Mobile Security via Flutter — Ep.1 SSL Pinning
Article Summary
Amorn Apichattanakul from KBTG reveals why the SSL pinning solution most Flutter devs find on StackOverflow has a critical security flaw. His team discovered this while building banking apps that passed penetration testing.
This article walks through implementing SSL pinning in Flutter to prevent man-in-the-middle attacks.
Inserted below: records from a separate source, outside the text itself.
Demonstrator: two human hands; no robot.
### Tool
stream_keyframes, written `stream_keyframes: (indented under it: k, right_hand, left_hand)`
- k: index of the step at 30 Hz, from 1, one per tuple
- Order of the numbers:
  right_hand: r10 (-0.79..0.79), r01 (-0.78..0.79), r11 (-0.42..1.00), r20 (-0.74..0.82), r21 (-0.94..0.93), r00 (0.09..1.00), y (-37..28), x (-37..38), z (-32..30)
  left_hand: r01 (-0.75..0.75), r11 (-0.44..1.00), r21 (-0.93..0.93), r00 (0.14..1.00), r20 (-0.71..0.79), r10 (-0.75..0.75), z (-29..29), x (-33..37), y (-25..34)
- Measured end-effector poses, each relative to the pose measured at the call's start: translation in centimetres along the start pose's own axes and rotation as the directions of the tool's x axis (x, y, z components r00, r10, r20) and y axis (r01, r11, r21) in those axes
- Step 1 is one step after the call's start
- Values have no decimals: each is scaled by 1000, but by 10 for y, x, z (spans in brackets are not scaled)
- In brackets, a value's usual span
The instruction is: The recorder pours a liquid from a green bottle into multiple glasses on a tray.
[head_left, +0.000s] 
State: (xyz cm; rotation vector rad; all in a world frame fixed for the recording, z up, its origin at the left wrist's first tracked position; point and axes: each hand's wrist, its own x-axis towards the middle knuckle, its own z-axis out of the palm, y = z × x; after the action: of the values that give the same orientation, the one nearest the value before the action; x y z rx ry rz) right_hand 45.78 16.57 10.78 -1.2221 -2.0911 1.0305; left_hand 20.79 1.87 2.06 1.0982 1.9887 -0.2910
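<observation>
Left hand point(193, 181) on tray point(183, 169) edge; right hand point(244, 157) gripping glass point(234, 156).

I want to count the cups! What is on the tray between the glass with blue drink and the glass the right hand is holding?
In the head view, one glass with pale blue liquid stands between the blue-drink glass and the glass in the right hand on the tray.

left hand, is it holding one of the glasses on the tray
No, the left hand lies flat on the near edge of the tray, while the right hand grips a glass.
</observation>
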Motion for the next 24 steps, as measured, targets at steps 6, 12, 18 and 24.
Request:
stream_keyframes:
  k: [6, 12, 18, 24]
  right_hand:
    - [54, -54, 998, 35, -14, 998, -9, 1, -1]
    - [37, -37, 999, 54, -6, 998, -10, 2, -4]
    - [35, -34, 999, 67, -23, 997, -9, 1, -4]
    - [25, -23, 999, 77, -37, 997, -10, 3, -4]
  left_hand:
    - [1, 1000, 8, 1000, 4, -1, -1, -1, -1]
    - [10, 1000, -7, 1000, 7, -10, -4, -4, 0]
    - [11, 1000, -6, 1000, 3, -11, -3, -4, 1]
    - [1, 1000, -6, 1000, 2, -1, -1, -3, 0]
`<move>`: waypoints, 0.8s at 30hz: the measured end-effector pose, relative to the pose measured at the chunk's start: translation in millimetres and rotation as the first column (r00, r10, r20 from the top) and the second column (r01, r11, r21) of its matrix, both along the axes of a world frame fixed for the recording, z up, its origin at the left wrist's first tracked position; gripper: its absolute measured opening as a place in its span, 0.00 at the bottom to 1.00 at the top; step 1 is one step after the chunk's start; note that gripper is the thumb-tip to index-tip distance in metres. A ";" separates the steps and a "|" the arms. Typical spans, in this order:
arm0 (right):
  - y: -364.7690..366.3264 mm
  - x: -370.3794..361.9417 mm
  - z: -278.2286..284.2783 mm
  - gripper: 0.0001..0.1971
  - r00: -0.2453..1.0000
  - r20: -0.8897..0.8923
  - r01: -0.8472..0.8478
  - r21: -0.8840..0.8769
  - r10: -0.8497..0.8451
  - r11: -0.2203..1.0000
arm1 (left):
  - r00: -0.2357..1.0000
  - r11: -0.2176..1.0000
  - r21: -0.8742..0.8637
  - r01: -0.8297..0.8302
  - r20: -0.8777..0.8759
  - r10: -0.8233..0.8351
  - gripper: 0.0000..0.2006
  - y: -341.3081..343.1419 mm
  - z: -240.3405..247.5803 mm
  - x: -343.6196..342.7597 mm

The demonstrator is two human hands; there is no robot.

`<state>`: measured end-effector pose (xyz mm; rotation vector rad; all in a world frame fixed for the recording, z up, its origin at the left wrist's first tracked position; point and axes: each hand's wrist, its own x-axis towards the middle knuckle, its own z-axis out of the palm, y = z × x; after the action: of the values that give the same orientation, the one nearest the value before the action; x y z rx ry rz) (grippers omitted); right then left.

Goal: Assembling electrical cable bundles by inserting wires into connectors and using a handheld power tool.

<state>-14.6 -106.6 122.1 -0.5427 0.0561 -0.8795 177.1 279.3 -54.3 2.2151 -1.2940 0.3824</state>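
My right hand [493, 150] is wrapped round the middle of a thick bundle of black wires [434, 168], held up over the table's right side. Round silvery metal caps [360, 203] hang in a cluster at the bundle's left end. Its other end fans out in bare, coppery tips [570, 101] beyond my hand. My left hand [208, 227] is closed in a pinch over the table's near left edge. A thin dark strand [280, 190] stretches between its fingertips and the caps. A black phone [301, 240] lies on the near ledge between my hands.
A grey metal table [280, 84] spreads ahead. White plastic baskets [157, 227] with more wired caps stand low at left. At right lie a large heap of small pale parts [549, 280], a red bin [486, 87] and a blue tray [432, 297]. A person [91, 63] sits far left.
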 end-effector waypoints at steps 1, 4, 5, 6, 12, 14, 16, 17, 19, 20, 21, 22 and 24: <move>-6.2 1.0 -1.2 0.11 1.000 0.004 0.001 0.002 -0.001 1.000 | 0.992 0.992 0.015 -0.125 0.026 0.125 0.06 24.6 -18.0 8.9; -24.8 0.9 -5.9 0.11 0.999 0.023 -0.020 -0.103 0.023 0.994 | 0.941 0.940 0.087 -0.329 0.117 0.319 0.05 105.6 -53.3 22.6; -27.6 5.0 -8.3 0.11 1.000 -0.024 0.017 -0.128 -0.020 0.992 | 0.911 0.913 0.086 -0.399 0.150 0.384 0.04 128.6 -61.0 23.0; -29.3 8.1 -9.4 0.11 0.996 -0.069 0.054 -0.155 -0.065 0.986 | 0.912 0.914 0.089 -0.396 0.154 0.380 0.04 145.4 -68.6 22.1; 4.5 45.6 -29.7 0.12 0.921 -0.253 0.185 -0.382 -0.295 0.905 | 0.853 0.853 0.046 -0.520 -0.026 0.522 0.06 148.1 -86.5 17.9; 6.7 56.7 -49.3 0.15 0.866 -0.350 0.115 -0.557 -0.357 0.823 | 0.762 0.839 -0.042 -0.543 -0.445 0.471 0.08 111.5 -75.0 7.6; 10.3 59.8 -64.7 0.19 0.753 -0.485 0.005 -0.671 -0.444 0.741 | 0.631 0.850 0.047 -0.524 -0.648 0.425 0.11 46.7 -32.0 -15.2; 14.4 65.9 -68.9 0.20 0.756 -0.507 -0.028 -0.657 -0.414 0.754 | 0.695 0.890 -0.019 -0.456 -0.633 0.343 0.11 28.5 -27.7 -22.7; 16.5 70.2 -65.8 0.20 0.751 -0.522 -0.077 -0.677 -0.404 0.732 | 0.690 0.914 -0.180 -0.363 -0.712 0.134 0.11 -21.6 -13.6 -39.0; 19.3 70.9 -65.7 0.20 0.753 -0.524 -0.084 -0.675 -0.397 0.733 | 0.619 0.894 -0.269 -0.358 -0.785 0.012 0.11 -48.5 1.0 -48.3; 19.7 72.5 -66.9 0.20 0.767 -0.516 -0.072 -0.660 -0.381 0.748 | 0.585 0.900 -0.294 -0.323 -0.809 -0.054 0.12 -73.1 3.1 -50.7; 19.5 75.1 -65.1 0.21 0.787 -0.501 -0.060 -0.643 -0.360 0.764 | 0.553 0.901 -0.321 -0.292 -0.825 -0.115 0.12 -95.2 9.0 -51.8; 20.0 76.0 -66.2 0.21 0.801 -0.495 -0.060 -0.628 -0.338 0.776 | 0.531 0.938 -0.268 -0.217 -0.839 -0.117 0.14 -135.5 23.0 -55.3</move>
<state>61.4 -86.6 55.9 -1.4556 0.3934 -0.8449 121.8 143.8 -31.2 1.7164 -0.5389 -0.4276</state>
The author shares lessons learned from KBTG's banking industry experience, where they follow OWASP security standards and practice strict data privacy (developers can't even access their own database).
Key Takeaways
- The common badCertificateCallback approach pins intermediate certificates without checking Common Name
- Hackers can create fake certificates from same provider and bypass this protection
- Solution: combine badCertificateCallback with SHA256 thumbprint verification using X509Utils
- Implementation takes roughly 10 days versus 80-90 days for typical features
- The ssl_pinning_plugin library now passes penetration testing as simpler alternative
Basic SSL pinning in Flutter requires dual verification (certificate callback plus SHA256 checking) to truly block man-in-the-middle attacks, but newer libraries can simplify the implementation.
About This Article
Amorn Apichattanakul's team found that badCertificateCallback pins intermediate certificates but skips Common Name verification. This gap lets attackers create fake certificates from the same provider and completely bypass the protection.
KBTG added a second verification layer by pairing badCertificateCallback with SHA256 thumbprint checking. They used the X509Utils library to validate certificates against an allowlist of trusted ones.
The improved SSL pinning passed KBTG's mobile security penetration tests. Their banking applications can now deploy it safely without accepting fraudulent certificates.